Fabuła Lodu wprost skrzy się od zapierających dech w piersiach zwrotów akcji, intryg politycznych, miłosnych, kryminalnych i gospodarczych, naukowych i metafizycznych; wypełniona fascynującymi postaciami, z akcją rozpiętą między brudnymi oficynami carskiej Warszawy, luksusami Ekspresu Transsyberyjskiego na tle lodowej Azji, irkuckimi salonami bogatego mieszczaństwa polskiego, a także podniebnym pałacem generała-gubernatora - jest powieścią, na jaką czekali wszyscy miłośnicy prawdziwej przygody, inteligentnej, pobudzającej intelekt i wyobraźnię, zmieniającej nasz pogląd na rzeczywistość.
To opowieść o Historji, czyli o tym, co nie istnieje. To kolejny literacki majstersztyk Jacka Dukaja, dzięki któremu czytelnicy będą mogli poznać nie tylko fascynującą, mrożącą krew w żyłach "inną możliwą" historię świata, ale również będą mieli okazję wraz z bohaterem powieści odbyć niezwykłą podróż ekspresem transsyberyjskim i stanąć oko w oko z Innym.
Jacek Dukaj znowu udowadnia, że w fantastyce wciąż nie powiedziano ostatniego słowa.

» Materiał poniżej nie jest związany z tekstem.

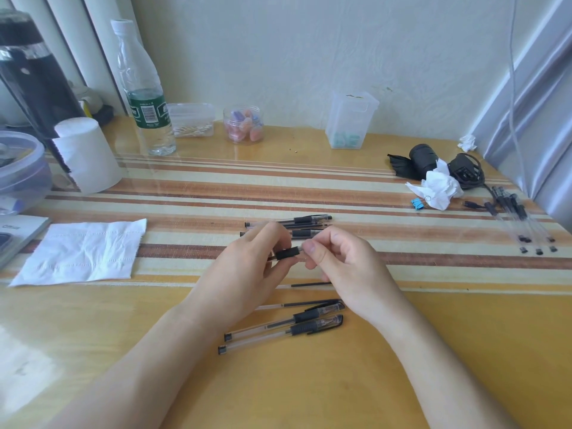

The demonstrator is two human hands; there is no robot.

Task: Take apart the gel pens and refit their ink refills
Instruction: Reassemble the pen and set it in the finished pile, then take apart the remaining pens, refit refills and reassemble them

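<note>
A person's left hand [244, 270] and right hand [349, 270] hold a clear-barrelled gel pen with a black rubber grip [288, 252] just above the middle of the glossy yellow wooden desk [402, 366]. The left hand's fingers [274, 235] curl round the black grip. The right hand's thumb and forefinger pinch the clear end next to it, its other fingers curled in. The rest of the barrel is hidden behind the left hand.

Just behind the hands, toward the far edge, two more black-gripped gel pens [309, 218] lie side by side on a brown-and-cream striped mat [185, 193]. Toward the near edge lie two capped clear gel pens [278, 328], parallel and close together. A thin black ink refill [298, 304] lies just beside them, and a second loose refill [309, 284] shows partly under the right hand.

Near the right edge a cluster of clear pens [520, 221] lies beside a crumpled white tissue [436, 187] and a small blue binder clip [418, 204]. A flat white paper tissue [83, 252] is spread toward the left edge. A clear plastic water bottle with a green label [145, 97] stands along the far edge.
</note>
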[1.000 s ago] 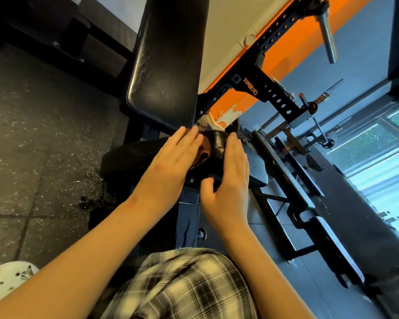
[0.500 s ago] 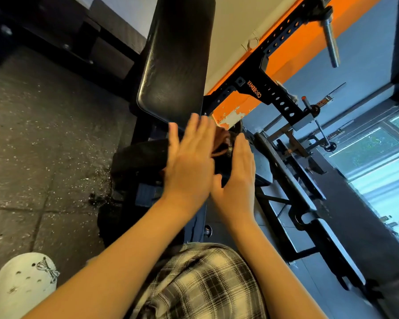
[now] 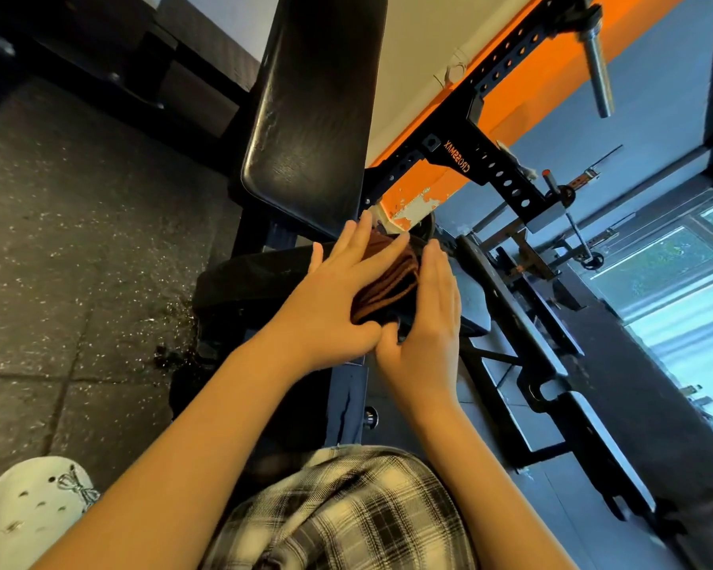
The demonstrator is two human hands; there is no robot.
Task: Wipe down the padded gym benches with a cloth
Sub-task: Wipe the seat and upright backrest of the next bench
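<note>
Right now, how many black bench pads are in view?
2. The back pad slopes up at the top centre; the seat pad lies under the left hand and right hand, a brown cloth between them. Others may be hidden out of frame.

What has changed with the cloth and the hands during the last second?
The cloth was a dark bundle; now its brown folded layers show between the hands. As before, the left hand lies on its left side and the right hand against its right, over the seat pad.
</note>
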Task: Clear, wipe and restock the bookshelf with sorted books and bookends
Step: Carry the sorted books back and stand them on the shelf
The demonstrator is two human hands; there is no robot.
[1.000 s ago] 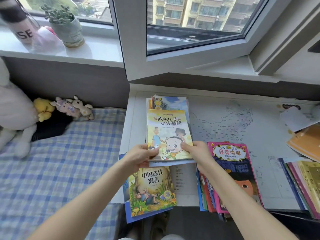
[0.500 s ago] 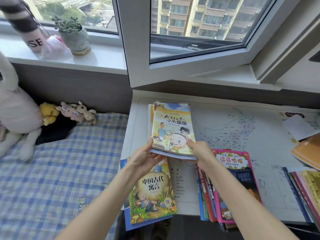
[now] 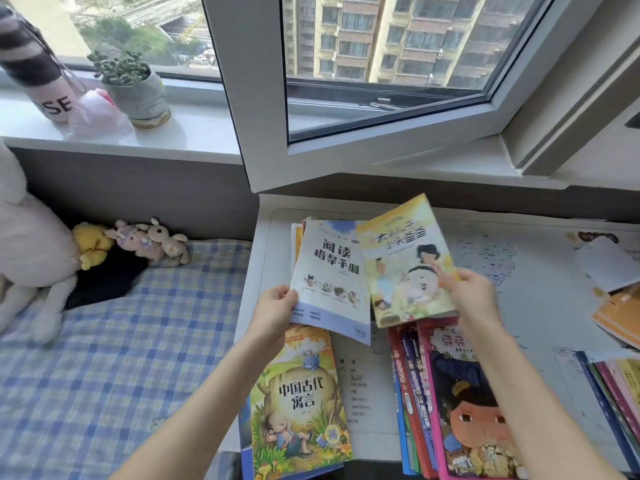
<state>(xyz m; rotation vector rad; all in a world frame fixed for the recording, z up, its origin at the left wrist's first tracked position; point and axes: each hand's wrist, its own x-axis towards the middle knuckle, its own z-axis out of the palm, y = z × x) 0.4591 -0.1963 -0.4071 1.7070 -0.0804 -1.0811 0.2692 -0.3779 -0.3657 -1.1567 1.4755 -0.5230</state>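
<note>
My left hand (image 3: 275, 311) grips the lower left corner of a thin white booklet (image 3: 330, 275), held up over the desk. My right hand (image 3: 467, 292) pinches the right edge of a yellow cartoon book (image 3: 405, 261), lifted and tilted to the right of the booklet. Behind the booklet lies a small stack of books (image 3: 298, 233) on the white desk (image 3: 540, 299). Below my hands a green-and-yellow storybook (image 3: 299, 400) lies at the desk's front edge, and a pink-covered pile (image 3: 460, 403) sits to its right.
More books lie at the desk's right edge (image 3: 616, 386), with an orange book (image 3: 620, 317) and a white paper (image 3: 606, 261) above them. A bed with a checked sheet (image 3: 104, 358) and plush toys (image 3: 149, 240) is on the left. A potted plant (image 3: 135, 88) stands on the windowsill.
The two books held together have been separated: my right hand lifted the yellow cartoon book off to the right, uncovering the white booklet that my left hand holds.
</note>
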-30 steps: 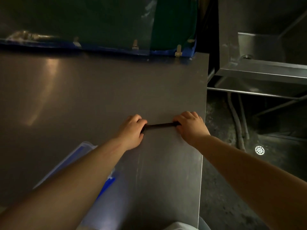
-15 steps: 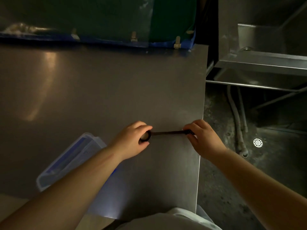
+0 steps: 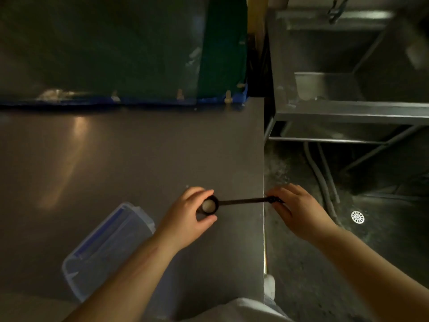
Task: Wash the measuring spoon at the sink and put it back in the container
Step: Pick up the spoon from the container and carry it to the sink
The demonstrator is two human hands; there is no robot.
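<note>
A dark long-handled measuring spoon [image 3: 241, 201] lies level between both hands, above the right edge of the steel table [image 3: 139, 159]. My left hand [image 3: 190, 217] grips its round bowl, which shows a pale inside. My right hand [image 3: 299, 210] pinches the far end of the handle, just past the table edge. A clear plastic container [image 3: 106, 249] with a blue-trimmed lid lies on the table at the lower left, beside my left forearm. The steel sink [image 3: 348, 110] stands at the upper right.
A green sheet and blue edging [image 3: 162, 101] run along the table's far side. Right of the table is a dark floor with a round drain [image 3: 357, 217] and grey hoses [image 3: 325, 182] under the sink frame.
Both hands have drawn back toward me and to the right with the spoon. The spoon's bowl now shows in my left hand, and more of the container is in view.
</note>
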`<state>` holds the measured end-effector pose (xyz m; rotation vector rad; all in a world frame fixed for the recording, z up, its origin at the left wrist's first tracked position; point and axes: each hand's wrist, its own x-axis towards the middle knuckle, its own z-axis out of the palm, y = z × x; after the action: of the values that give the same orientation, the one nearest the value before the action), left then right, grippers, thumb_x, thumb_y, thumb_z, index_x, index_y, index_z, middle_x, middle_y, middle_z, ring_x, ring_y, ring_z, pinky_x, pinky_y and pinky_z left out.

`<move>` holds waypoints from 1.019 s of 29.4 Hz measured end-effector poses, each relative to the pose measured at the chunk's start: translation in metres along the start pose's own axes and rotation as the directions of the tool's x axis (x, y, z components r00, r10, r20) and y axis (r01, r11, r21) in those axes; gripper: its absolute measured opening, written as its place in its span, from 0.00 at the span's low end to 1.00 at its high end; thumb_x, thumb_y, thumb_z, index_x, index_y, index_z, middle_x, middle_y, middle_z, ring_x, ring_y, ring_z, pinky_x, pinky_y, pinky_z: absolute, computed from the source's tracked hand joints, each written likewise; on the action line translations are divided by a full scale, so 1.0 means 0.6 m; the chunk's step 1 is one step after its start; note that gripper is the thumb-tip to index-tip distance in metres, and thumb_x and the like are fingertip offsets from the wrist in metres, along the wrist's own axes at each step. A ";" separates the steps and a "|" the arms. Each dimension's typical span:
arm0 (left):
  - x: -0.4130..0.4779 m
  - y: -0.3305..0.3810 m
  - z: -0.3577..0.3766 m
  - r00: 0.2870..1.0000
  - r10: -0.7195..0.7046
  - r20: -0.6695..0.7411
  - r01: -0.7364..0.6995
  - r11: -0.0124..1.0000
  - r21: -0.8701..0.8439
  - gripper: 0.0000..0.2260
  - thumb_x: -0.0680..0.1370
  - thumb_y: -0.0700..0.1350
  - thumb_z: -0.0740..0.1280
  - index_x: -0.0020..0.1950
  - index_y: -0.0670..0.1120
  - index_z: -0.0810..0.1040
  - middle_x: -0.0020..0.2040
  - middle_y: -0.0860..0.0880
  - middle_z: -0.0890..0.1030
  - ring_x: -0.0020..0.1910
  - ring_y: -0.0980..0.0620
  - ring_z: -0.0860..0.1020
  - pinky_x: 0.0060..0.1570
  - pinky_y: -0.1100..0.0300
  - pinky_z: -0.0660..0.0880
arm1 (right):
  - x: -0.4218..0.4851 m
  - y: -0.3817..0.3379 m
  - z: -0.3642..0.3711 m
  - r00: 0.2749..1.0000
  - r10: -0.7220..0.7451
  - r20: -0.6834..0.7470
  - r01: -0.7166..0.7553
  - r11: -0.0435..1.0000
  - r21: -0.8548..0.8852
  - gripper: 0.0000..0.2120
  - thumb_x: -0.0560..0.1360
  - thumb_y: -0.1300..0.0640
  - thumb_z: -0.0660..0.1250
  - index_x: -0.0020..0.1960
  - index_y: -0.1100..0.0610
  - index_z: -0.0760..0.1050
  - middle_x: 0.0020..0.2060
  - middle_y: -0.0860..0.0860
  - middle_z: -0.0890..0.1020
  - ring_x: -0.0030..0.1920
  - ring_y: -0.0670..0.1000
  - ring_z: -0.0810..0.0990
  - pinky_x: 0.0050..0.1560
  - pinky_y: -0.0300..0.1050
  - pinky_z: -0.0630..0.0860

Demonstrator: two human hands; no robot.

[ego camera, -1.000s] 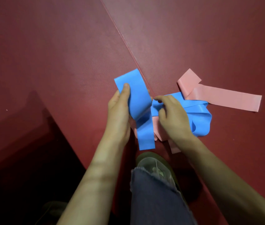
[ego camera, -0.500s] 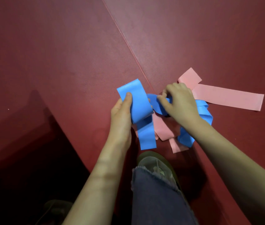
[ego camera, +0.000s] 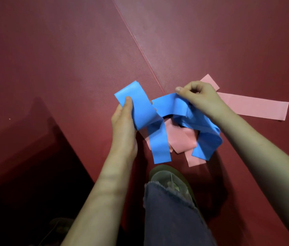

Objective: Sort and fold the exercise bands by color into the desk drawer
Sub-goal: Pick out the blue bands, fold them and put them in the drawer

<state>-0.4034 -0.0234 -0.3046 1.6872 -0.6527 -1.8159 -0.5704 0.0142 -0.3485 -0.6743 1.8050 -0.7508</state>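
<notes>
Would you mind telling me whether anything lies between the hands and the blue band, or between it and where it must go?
Nothing does: left hand and right hand both grip the blue band. Its loops hang over the pink band below; tangling cannot be told. No drawer is in view.

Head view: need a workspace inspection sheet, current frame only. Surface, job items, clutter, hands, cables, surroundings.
Surface: red mat, seam running diagonally.
Job's things: blue band held up, partly folded; pink band lying on the mat, partly under the blue one. Drawer not in view.
Clutter: nothing seen.
Hands: left hand grips the blue band's folded end; right hand pinches it further along.
Cables: nothing seen.
Surroundings: shoe, trouser leg; dark area lower left, unclear.
</notes>
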 end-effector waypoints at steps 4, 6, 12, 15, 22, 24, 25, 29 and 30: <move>0.001 0.005 0.001 0.999 0.002 -0.041 -0.003 1.000 -0.009 0.10 0.80 0.44 0.56 0.45 0.44 0.75 0.41 0.43 0.81 0.39 0.50 0.79 0.52 0.51 0.76 | -0.010 0.015 -0.006 1.000 -0.007 -0.019 0.005 0.996 -0.090 0.14 0.73 0.51 0.66 0.33 0.56 0.69 0.26 0.49 0.67 0.23 0.40 0.64 0.26 0.32 0.61; 0.000 0.008 0.002 0.998 -0.017 -0.062 0.016 1.000 -0.016 0.09 0.80 0.44 0.56 0.47 0.44 0.74 0.49 0.39 0.77 0.45 0.45 0.76 0.59 0.46 0.73 | -0.018 0.026 -0.008 1.000 -0.004 -0.014 0.001 0.980 -0.201 0.16 0.72 0.50 0.67 0.31 0.55 0.66 0.25 0.49 0.66 0.22 0.42 0.64 0.26 0.34 0.60; 0.000 0.015 0.002 0.997 -0.002 -0.072 0.001 1.000 -0.009 0.09 0.80 0.44 0.56 0.50 0.43 0.74 0.47 0.41 0.77 0.43 0.47 0.76 0.58 0.47 0.73 | -0.041 0.031 -0.017 0.996 0.054 -0.064 -0.080 0.837 -0.541 0.23 0.74 0.40 0.58 0.36 0.59 0.70 0.27 0.48 0.70 0.35 0.55 0.70 0.37 0.47 0.62; 0.002 0.021 0.001 0.997 0.014 -0.076 -0.017 0.999 -0.032 0.09 0.80 0.44 0.56 0.51 0.43 0.74 0.49 0.40 0.76 0.46 0.45 0.75 0.58 0.47 0.73 | -0.041 0.026 -0.030 0.992 0.103 -0.076 -0.127 0.721 -0.681 0.26 0.74 0.37 0.56 0.34 0.59 0.72 0.26 0.50 0.70 0.37 0.57 0.71 0.36 0.46 0.62; 0.012 0.023 0.001 0.996 0.046 -0.072 -0.048 0.999 -0.018 0.09 0.80 0.44 0.57 0.47 0.44 0.75 0.42 0.45 0.78 0.38 0.51 0.77 0.42 0.61 0.76 | -0.039 0.001 -0.059 0.993 0.114 -0.034 -0.119 0.935 -0.335 0.27 0.69 0.42 0.68 0.24 0.60 0.63 0.22 0.50 0.59 0.26 0.47 0.56 0.27 0.42 0.55; 0.011 0.018 0.001 0.996 0.039 -0.075 -0.039 0.999 -0.002 0.09 0.80 0.45 0.57 0.48 0.44 0.75 0.42 0.45 0.79 0.37 0.52 0.77 0.40 0.62 0.77 | -0.038 -0.012 -0.059 0.987 0.161 0.019 -0.158 0.983 -0.097 0.34 0.62 0.36 0.69 0.31 0.71 0.69 0.29 0.55 0.66 0.31 0.49 0.63 0.33 0.39 0.59; 0.010 0.016 0.001 0.996 0.039 -0.077 -0.039 0.999 0.008 0.09 0.80 0.45 0.57 0.48 0.43 0.75 0.41 0.45 0.78 0.37 0.52 0.77 0.40 0.62 0.77 | -0.038 -0.017 -0.059 0.983 0.175 0.053 -0.175 0.985 -0.009 0.37 0.61 0.36 0.69 0.39 0.74 0.73 0.34 0.56 0.71 0.35 0.50 0.66 0.38 0.41 0.62; 0.002 0.008 0.008 0.998 0.037 -0.056 -0.037 0.999 0.005 0.09 0.80 0.44 0.57 0.45 0.44 0.74 0.42 0.44 0.78 0.42 0.46 0.76 0.48 0.54 0.76 | -0.044 -0.039 -0.045 0.980 0.178 0.095 -0.192 0.967 0.171 0.18 0.70 0.47 0.68 0.37 0.63 0.78 0.33 0.54 0.79 0.35 0.49 0.75 0.42 0.43 0.69; 0.000 0.005 0.011 0.998 0.042 -0.044 -0.041 0.999 0.008 0.09 0.80 0.44 0.56 0.43 0.45 0.74 0.41 0.44 0.78 0.42 0.44 0.76 0.50 0.51 0.75 | -0.047 -0.044 -0.040 0.979 0.177 0.101 -0.194 0.958 0.211 0.15 0.70 0.48 0.67 0.34 0.59 0.78 0.29 0.51 0.79 0.33 0.46 0.75 0.41 0.40 0.70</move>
<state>-0.4095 -0.0255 -0.3018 1.7008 -0.6709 -1.7445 -0.5816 0.0223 -0.3053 -0.3783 1.6545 -0.7705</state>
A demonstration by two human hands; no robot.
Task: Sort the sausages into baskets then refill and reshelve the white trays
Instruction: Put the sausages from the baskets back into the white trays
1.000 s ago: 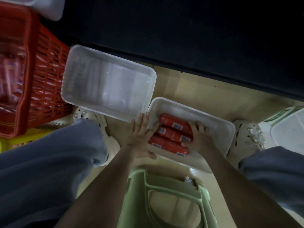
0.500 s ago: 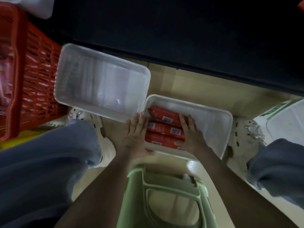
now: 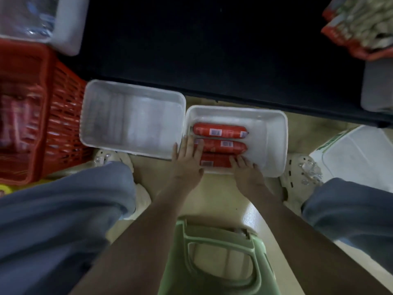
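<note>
A white tray (image 3: 276, 145) lies on the floor between my feet and holds three red sausages side by side: a far one (image 3: 220, 131), a middle one (image 3: 223, 145) and a near one (image 3: 214, 161). My left hand (image 3: 188, 160) lies flat with straight fingers on the left ends of the near two sausages, at the tray's left rim. My right hand (image 3: 246, 173) rests over the tray's near rim, its fingertips touching the right end of the near sausage. An empty white tray (image 3: 131, 118) sits just to the left, touching the first tray.
A red basket (image 3: 42, 124) holding red packs stands at the left. A green stool (image 3: 219, 252) is under me. A white lidded box (image 3: 357, 158) sits by my right foot. Ahead lies the dark shelf base (image 3: 212, 50), with another white tray (image 3: 42, 22) and red packets (image 3: 359, 24) above.
The sausage tray has swung round square to the shelf. My right hand slid off the sausages' right ends back to the near rim. My left hand moved onto their left ends.
</note>
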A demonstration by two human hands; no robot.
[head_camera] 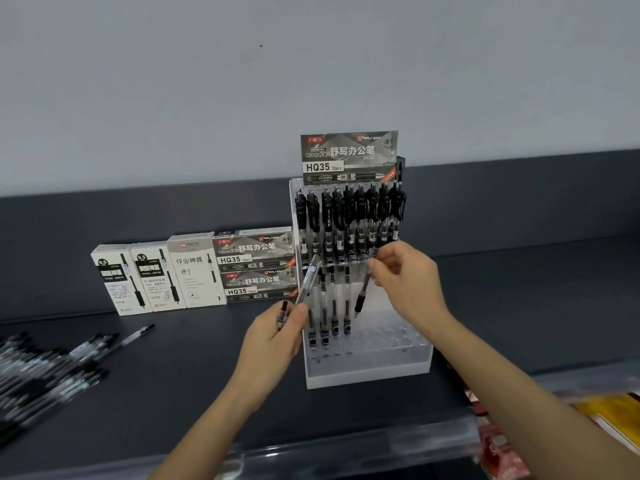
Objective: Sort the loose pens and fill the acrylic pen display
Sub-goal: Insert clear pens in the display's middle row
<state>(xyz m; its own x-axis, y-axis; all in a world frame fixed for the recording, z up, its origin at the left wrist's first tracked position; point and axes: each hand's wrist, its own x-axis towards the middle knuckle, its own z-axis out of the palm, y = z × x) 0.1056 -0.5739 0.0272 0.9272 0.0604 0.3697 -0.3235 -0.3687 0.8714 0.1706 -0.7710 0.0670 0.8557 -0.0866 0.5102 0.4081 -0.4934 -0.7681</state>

Książka ukazuje się w opracowaniu graficznym Tomka Bagińskiego - rysownika, zdobywcy wielu prestiżowych nagród na światowych przeglądach animacji komputerowych i reżysera, który na motywach opowiadania Jacka Dukaja Katedra przygotował film animowany nominowany do Oscara.
Jacek Dukaj (ur. 1974) - jeden z najciekawszych współczesnych polskich prozaików, którego książki zawsze są wyczekiwanymi wydarzeniami. Autor W kraju niewiernych, Czarnych oceanów, Extensy, Innych pieśni, Perfekcyjnej niedoskonałości, Xavrasa Wyżryna i innych fikcji narodowych, pomysłodawca antologii PL+50. Historie przyszłości. Wielokrotny laureat nagród im. Janusza A. Zajdla, trzykrotnie nominowany do Paszportu "Polityki".
Źródło: www.wydawnictwoliterackie.pl
Książka została nominowana do Nagrody Nike 2008.
"Gazeta Wyborcza" prezentuje książki nominowane do Nagrody Literackiej "Nike":
HISTORIA W ZAMRAŻARCE
Akcja Lodu rozgrywa się w 1924 roku. Bohaterem powieści jest Benedykt Gierosławski - młody chłopak, hazardzista, "kartownik nałogowy", który nie umie się wygrzebać z poważnych długów. Gierosławski zostaje wezwany do Ministerium Zimy, gdzie mu oznajmiają, że dostanie pieniądze, długi spłaci i uda się w daleką, syberyjską podróż koleją transsyberyjską do Irkucka w poszukiwaniu ojca. Ze starym Gierosławskim od dawna nikt nie ma kontaktu, został przed laty skazany na zesłanie za udział w spisku. Jednak stara sprawa polityczna nie ma znaczenia. Chodzi o to, że ojciec "rozmawia z lutymi".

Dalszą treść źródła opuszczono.